Sedikitnya Tiga Orang Tewas Dalam Protes Anti-kudeta di Sudan
Kompas dunia | 7 Januari 2022, 07:28 WIBKHARTOUM, KOMPAS.TV - Pasukan keamanan Sudan menembakkan gas air mata dan peluru tajam pada ribuan demonstran yang memprotes pengambilalihan pemerintahan oleh militer, Kamis (6/1/2022). Peristiwa ini menewaskan sedikitnya tiga orang.
Kekerasan ini menggagalkan harapan transisi damai menuju demokrasi di Sudan. Kematian tiga orang tersebut menambah total korban tewas menjadi 60 orang dalam bentrokan yang terjadi dengan pasukan keamanan, sejak terjadinya kudeta pada 25 Oktober lalu.
Dari ketika korban tewas, dua di antaranya ditembak di Omdurman, sedangkan satu orang tewas di distrik Bahri.
Menurut aktivis dan Komite Dokter Sudan, Nazim Sirag, salah satu korban tewas di Omdurman adalah seorang pria yang tertembak di kepala dan meninggal sebelum sampai di rumah sakit. Selain itu banyak korban yang mengalami luka-luka.
Baca Juga: Terjadi Protes Prodemokrasi di Sudan, 2 Orang Tewas
PBB kembali mendesak pasukan keamanan Sudan untuk menahan diri. Hal ini diungkapkan oleh juru bicara PBB, Stephane Dujarric, Kamis.
Menurutnya, Sekjen PBB Antonio Guterres telah berbicara tentang masalah ini selama beberapa hari terakhir.
Sebelumnya, Utusan Khusus PBB Volker Perthes telah berada di Khartoum dan berbicara dengan mitra dan pihak-pihak penting selama beberapa hari terakhir.
Kamis pagi, ketika pengunjuk rasa turun ke jalan, para aktivis memposting video langsung di media sosial yang menunjukkan pengunjuk rasa mengibarkan bendera Sudan di beberapa kota dan meneriakkan: "Kekuatan untuk rakyat!" dan "Militer masuk ke dalam barak!"
Media sosial juga dipenuhi dengan gambar-gambar yang menunjukkan gas air mata yang mengaburkan unjuk rasa di Khartoum, dan pengunjuk rasa melemparkan batu dan melemparkan kembali tabung gas kosong ke pasukan keamanan.
Seperti dikutip dari The Associated Press, protes pada Kamis terjadi kurang dari seminggu setelah Perdana Menteri Abdallah Hamdok mengundurkan diri dari jabatannya dengan alasan kegagalan untuk mencapai kompromi antara para jenderal dan gerakan pro-demokrasi negara itu.

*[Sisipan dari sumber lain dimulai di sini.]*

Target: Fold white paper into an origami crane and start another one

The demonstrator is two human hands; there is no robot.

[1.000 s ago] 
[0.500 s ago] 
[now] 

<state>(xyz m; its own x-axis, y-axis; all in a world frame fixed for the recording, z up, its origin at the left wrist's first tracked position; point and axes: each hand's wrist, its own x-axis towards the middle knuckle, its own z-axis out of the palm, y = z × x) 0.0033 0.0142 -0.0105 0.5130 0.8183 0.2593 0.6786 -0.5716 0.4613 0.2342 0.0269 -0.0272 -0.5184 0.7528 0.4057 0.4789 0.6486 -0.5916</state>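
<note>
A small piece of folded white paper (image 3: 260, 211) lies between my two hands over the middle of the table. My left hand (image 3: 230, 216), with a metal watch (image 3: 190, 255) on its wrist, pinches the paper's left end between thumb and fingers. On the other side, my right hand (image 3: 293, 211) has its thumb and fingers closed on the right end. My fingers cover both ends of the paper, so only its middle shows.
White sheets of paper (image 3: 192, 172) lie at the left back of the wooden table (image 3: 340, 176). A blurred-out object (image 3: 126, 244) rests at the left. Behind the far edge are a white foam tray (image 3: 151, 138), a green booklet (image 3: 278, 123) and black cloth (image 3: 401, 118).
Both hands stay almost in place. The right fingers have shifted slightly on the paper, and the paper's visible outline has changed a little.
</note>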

Hamdok digulingkan dalam kudeta, hanya untuk dipulihkan sebulan kemudian menyusul kesepakatan dengan militer yang dimaksudkan untuk meredakan ketegangan dan protes anti-kudeta.
Baca Juga: Abdalla Hamdok, PM Sudan Lulusan Manchester, Mundur Karena Tak Tahan Kemelut Politik
Kesepakatan itu ditolak oleh sebagian besar kelompok dan partai politik yang bersikeras menuntut para jenderal harus segera menyerahkan kekuasaan kepada warga sipil.
Sementara itu, militer mengatakan mereka tidak akan melepaskan kekuasaan sampai pemerintah baru terpilih pada Juli, sebagaimana tercantum dalam dokumen konstitusional yang mengatur masa transisi.
Kelompok advokasi NetBlocs mengatakan di Twitter bahwa jaringan internet dan telepon seluler terganggu menjelang protes digelar.
Tindakan ini kerap dilakukan oleh pihak berwenang sejak kudeta. Beberapa aktivis juga mencuit di Twitter bahwa banyak jembatan dan jalan ditutup.
Sudan telah lumpuh secara politik sejak kudeta. Pengambilalihan oleh militer terjadi lebih dari dua tahun setelah pemberontakan rakyat yang memaksa penggulingan otokrat lama Omar al-Bashir dan pemerintah Islamnya pada April 2019.